Pour un homme aussi entêté de logique, c'était un pauvre raisonnement.
En effet, les archers, qui savent les habitudes des voleurs, comme Beausire savait les habitudes des archers, eussent été naturellement chercher Beausire au Luxembourg.
Mais le ciel ou le diable avait décidé que monsieur de Crosne ne ferait rien avec Beausire cette fois.
À peine l'amant de Nicole tournait-il la rue Saint-Germain-des-Prés, qu'il faillit être renversé par un beau carrosse dont les chevaux couraient fièrement vers la rue Dauphine.
Beausire n'eut que le temps, grâce à cette légèreté parisienne inconnue au reste des Européens, d'esquiver le timon. Il est vrai qu'il n'esquiva pas le juron et le coup de fouet du cocher; mais un propriétaire de cent mille livres ne s'arrête pas aux misères d'un pareil point d'honneur, surtout quand il a les compagnies de l'Étoile et les gardes de Paris à ses trousses.
Beausire se jeta donc de côté; mais en se cambrant, il vit dans ce carrosse Oliva et un fort bel homme qui causaient avec vivacité.

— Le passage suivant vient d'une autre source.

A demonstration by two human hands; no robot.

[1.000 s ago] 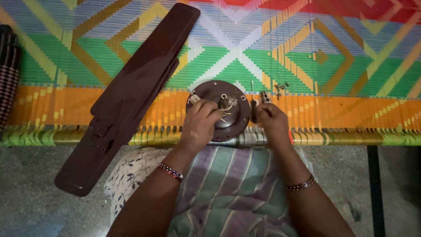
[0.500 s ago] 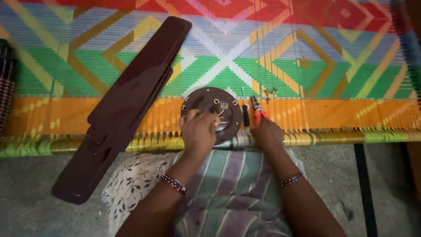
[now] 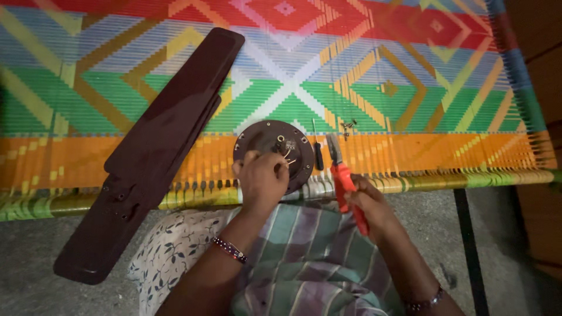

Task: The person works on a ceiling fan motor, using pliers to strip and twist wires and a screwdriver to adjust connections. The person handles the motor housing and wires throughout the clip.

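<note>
A dark brown round fan motor housing (image 3: 275,143) lies on the orange band of a woven cot, with short wires sticking up at its middle. My left hand (image 3: 260,181) rests on its near edge, fingers curled over the rim. In my right hand (image 3: 366,205) are red-handled pliers (image 3: 342,175), jaws pointing away toward the cot, beside the housing and not touching it. A dark screwdriver (image 3: 318,155) lies between housing and pliers. Long brown fan blades (image 3: 158,152) lie stacked to the left, reaching over the cot's edge.
The colourful woven cot (image 3: 410,88) fills the upper view, its rail (image 3: 468,178) running across. A few small screws (image 3: 349,124) lie behind the pliers. My lap in striped and floral cloth (image 3: 304,257) is below, over a grey floor (image 3: 497,234).
My right hand has drawn back from the housing toward my lap with the pliers. My left hand stays on the housing. The view has shifted, showing more of the cot's right end.
</note>
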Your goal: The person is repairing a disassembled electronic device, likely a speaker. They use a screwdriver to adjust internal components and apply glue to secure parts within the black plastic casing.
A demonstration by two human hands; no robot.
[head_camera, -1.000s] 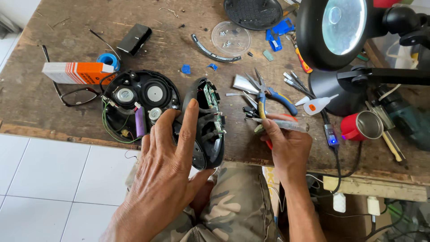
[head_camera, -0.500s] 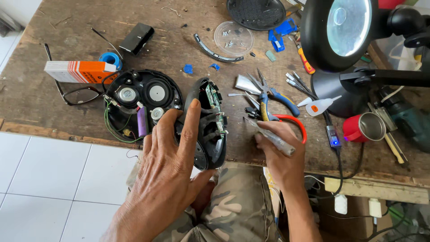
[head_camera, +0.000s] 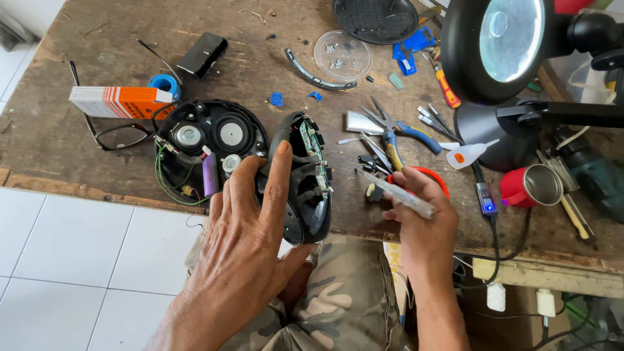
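Note:
My left hand (head_camera: 244, 250) grips an opened black speaker half (head_camera: 304, 179) standing on its edge at the table's front, its green circuit board (head_camera: 313, 146) facing right. My right hand (head_camera: 422, 224) holds a slim grey tool (head_camera: 398, 194), its tip pointing left toward the board. To the left lies the other black speaker half (head_camera: 211, 146), with round drivers, green wires and a purple battery cell (head_camera: 208, 175).
Blue-handled pliers (head_camera: 396, 133), tweezers and small tools lie right of the speaker. A black magnifier lamp (head_camera: 500, 45) stands at the right with a red cup (head_camera: 533, 186) and a white glue bottle (head_camera: 465, 155). An orange box (head_camera: 120, 102), glasses (head_camera: 110, 133) and a clear dish (head_camera: 342, 55) lie further back.
My right hand has lifted the slim tool off the tool pile and drawn it toward me, tip toward the circuit board. My left hand stays on the speaker half.

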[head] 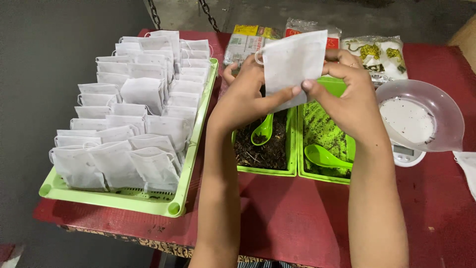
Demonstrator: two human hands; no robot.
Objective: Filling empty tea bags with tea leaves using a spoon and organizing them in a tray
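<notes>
Both my hands hold one white drawstring filter bag [292, 62] up over the table. My left hand [248, 92] pinches its lower left edge, and my right hand [349, 94] grips its right side. Beneath them stand two green bins: the left one [265, 170] holds dark loose tea and a green spoon [262, 131], the right one [323, 177] holds greenish leaf and another green spoon [325, 157].
A green tray [124, 201] packed with several filled white bags sits at the left. A clear plastic bowl [421, 116] rests on a small scale [407, 155] at the right. Sealed packets [377, 54] lie at the back of the red table [297, 218].
</notes>
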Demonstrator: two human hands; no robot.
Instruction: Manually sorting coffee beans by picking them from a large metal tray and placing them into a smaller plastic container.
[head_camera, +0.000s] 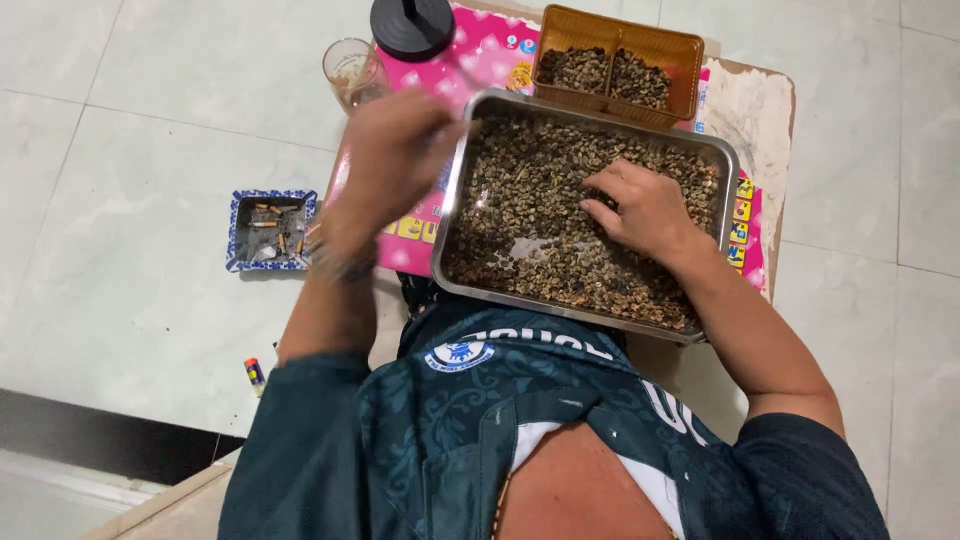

Il jeta un petit cri qui ne fit qu'animer davantage les chevaux. Il eût bien suivi la voiture, mais cette voiture s'en allait rue Dauphine, la seule rue de Paris où Beausire ne voulait point passer en ce moment.
Et puis, quelle apparence que ce fût Oliva qui occupât ce carrosse—fantômes, visions, absurdités-, c'était voir, non pas trouble, mais double, c'était voir Oliva quand même.
Il y avait encore ce raisonnement à se faire, c'est qu'Oliva n'était pas dans ce carrosse, puisque les archers l'arrêtaient chez elle rue Dauphine.